**DATA BELOW**
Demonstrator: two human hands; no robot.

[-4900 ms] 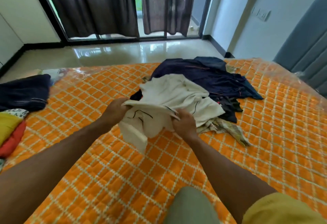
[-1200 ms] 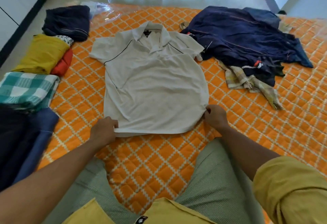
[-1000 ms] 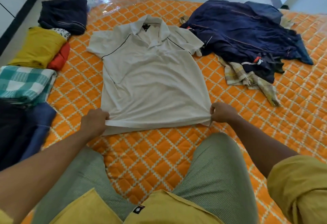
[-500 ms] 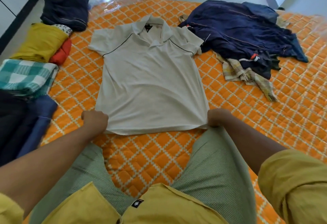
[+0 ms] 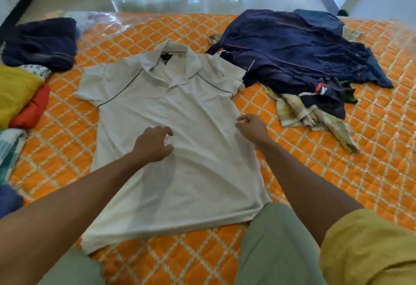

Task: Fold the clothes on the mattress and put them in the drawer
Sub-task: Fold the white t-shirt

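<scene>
A white polo shirt (image 5: 171, 113) with thin dark piping lies flat, front up, on the orange quilted mattress (image 5: 337, 172), collar away from me. My left hand (image 5: 153, 144) hovers over the shirt's middle with loosely curled fingers, holding nothing. At the shirt's right side edge, below the sleeve, is my right hand (image 5: 252, 129); its fingertips are bent near the fabric, and whether they pinch it is unclear. A heap of unfolded navy clothes (image 5: 292, 59) lies at the back right, with a pale checked cloth (image 5: 310, 116) poking out beneath it.
Folded clothes line the left edge: a navy piece (image 5: 42, 44), a yellow one (image 5: 15, 91), a red one (image 5: 31, 109), a teal checked one (image 5: 9, 147). My knees in green shorts (image 5: 276, 246) rest on the mattress at the shirt's hem. Glossy floor lies beyond the mattress.
Both hands let go of the shirt's bottom hem and moved up: the left over the shirt's middle, the right to its right side. The shirt now lies flat.
</scene>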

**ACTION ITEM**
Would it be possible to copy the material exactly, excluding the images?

**OUTPUT BELOW**
Demonstrator: two human hands; no robot.

[-4900 ms] 
[-1200 ms] 
[-1000 ms] 
[-500 ms] 
[+0 ms] 

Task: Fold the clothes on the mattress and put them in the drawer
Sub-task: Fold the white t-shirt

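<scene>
A white polo shirt (image 5: 171, 113) with thin dark piping lies flat, front up, on the orange quilted mattress (image 5: 337, 172), collar away from me. My left hand (image 5: 153, 144) hovers over the shirt's middle with loosely curled fingers, holding nothing. At the shirt's right side edge, below the sleeve, is my right hand (image 5: 252, 129); its fingertips are bent near the fabric, and whether they pinch it is unclear. A heap of unfolded navy clothes (image 5: 292, 59) lies at the back right, with a pale checked cloth (image 5: 310, 116) poking out beneath it.
Folded clothes line the left edge: a navy piece (image 5: 42, 44), a yellow one (image 5: 15, 91), a red one (image 5: 31, 109), a teal checked one (image 5: 9, 147). My knees in green shorts (image 5: 276, 246) rest on the mattress at the shirt's hem. Glossy floor lies beyond the mattress.
Both hands let go of the shirt's bottom hem and moved up: the left over the shirt's middle, the right to its right side. The shirt now lies flat.
</scene>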

This is the complete answer to the exercise.